When I was younger I was very trusting of people, especially the guys I dated. Continually being disappointed, I found myself becoming really guarded. So for years I was, I didn’t trust anything a guy said to me. It hasn’t been until this year that I’ve really started to open back up, which has taken a lot of work to get to this point. I always felt I trusted God throughout my younger years but I don’t think I really understood what trusting Him meant. Even though I prayed and asked for God’s help, I really only trusted Him when it was convenient. Because I solely depended on the dating relationship I was in to carry me through the rough patches, neglecting my long term relationship with God.
Looking at myself now, I could never imagine going back to that mentality of thinking.
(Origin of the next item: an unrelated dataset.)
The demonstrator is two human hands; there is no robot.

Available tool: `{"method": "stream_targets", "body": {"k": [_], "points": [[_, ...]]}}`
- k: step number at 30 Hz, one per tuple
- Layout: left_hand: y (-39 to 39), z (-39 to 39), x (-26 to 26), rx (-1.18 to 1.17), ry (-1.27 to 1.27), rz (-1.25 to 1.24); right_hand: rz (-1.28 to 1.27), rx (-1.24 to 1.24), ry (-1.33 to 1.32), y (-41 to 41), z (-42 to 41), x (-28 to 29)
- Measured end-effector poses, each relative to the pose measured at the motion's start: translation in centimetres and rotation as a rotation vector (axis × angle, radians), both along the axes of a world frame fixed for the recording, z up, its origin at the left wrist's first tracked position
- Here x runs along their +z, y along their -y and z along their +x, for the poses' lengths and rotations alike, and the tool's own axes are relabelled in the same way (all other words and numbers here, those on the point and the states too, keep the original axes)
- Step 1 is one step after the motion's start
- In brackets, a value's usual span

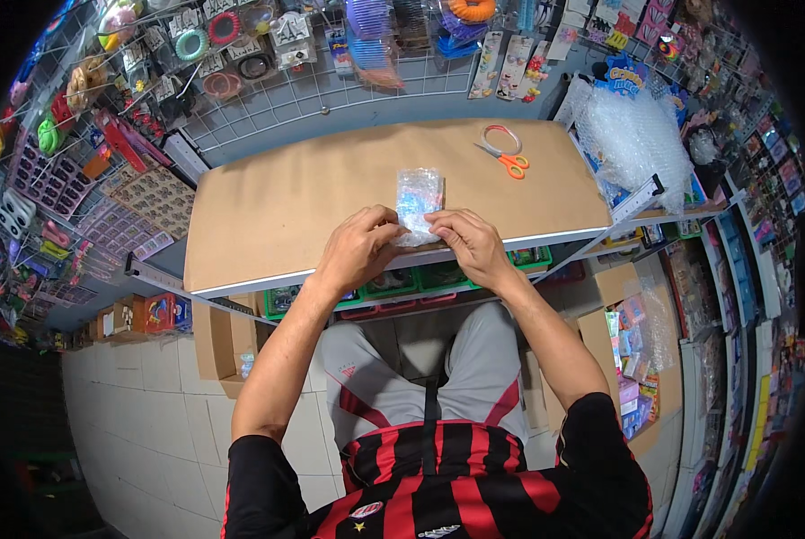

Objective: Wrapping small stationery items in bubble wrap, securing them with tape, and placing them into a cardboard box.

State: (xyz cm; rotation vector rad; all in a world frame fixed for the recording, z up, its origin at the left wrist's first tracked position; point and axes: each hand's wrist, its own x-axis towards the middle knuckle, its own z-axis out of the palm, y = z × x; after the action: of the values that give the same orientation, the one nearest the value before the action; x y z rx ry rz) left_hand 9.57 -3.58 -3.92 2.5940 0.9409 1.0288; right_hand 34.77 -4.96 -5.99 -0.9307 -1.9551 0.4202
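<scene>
A small flat packet in bubble wrap [419, 195] lies at the front edge of a brown shelf top [288, 195]. Something blue and pinkish shows faintly through the wrap; what it is I cannot tell. My left hand [365, 242] pinches the packet's near left corner between thumb and fingers. On the near right side, my right hand [468, 244] grips the wrap the same way. Behind and to the right of the packet lie scissors with orange handles [512, 164]. A roll of clear tape [501, 139] touches them.
A large bundle of bubble wrap [635, 138] stands at the right end. Wire grid racks [274, 101] with hair accessories rise behind. Green baskets [436, 275] sit under the shelf top. Open cardboard boxes stand on the floor at left [217, 343] and right [594, 343].
</scene>
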Motion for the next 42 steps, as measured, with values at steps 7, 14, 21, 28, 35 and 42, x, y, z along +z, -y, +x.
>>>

For once in my life I truly feel like I’m being myself, I’m no longer trying to be something that I’m not. When you’re in a healthy relationship that is what it feels like, you are… well, just you. I have such a burning desire for the Lord now and even through it has been a long journey to get to this point, I have appreciated every stepping stone. With each step, He has not only brought me closer to Him but has taught me things about myself that I never thought I had in me. For so long I have only trusted Him with my eyes half open but what a difference it has made living blind. I challenge you to try it, you just might be surprised where He will lead you.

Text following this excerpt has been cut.